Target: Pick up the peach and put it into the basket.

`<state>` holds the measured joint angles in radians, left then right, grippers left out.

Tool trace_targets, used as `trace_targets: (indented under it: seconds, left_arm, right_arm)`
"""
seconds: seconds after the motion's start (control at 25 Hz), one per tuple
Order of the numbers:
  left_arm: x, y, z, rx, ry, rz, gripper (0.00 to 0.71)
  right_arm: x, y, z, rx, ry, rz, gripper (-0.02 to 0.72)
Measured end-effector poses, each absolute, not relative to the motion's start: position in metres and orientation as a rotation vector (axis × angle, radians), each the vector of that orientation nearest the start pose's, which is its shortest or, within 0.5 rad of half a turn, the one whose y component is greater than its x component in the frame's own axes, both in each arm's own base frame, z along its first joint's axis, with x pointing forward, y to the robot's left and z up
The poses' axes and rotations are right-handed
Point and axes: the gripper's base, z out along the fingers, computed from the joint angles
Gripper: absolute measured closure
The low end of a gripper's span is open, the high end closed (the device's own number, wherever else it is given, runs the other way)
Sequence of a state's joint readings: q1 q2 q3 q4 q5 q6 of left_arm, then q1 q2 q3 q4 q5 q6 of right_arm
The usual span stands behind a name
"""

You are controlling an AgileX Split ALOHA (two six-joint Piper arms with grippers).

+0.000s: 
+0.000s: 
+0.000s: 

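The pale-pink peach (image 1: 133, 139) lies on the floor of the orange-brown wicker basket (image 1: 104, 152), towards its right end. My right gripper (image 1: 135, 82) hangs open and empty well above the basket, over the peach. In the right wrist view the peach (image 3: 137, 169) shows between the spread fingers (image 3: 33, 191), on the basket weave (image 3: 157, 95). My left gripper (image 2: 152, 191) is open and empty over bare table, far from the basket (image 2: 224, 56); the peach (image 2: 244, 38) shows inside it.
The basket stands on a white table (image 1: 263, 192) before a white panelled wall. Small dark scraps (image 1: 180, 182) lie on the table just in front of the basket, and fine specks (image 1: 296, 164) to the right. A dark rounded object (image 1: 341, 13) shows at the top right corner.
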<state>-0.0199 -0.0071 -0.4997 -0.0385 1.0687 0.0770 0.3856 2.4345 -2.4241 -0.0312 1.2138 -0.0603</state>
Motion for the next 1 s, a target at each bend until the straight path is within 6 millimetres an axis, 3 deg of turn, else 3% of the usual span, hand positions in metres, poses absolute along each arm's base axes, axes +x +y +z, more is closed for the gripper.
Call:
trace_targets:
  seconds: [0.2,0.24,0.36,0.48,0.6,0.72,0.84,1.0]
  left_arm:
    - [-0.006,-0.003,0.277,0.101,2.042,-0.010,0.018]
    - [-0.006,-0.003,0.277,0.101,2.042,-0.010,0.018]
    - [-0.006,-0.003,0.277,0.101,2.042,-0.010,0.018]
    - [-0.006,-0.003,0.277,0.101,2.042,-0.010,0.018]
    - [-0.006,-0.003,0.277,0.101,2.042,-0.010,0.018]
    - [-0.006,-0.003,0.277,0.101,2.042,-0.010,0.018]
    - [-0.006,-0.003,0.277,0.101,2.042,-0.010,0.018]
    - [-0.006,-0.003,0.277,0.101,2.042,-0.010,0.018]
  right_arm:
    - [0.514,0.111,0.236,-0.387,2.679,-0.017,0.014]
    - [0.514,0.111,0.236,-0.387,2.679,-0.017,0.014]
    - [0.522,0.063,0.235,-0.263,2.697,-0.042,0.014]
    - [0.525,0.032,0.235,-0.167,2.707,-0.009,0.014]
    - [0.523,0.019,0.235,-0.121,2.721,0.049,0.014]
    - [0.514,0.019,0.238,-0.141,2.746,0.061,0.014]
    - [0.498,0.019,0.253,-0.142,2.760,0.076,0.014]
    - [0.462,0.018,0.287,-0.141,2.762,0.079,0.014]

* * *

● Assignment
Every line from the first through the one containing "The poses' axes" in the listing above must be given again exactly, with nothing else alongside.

● Answer space
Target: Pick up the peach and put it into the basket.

`<state>` holds the measured joint angles in radians, left then right, grippers left out.

Tool trace_targets, used as `trace_targets: (indented under it: seconds, left_arm, right_arm)`
"""
seconds: seconds after the motion's start (control at 25 Hz), one per tuple
Order of the numbers:
  left_arm: x, y, z, rx, ry, rz, gripper (0.00 to 0.71)
  right_arm: x, y, z, rx, ry, rz, gripper (-0.02 to 0.72)
Measured end-effector poses, each absolute, not relative to the motion's start: position in metres and orientation as a rotation vector (axis × angle, radians), each the vector of that orientation nearest the start pose's, which is its shortest or, within 0.5 rad of half a turn, the one whose y component is greater than its x component in the frame's own axes, both in each arm's own base frame, z along its first joint's axis, with x pointing forward, y to the robot's left and z up
The poses' axes and rotations are right-handed

The exercise is done, with nothing left to add.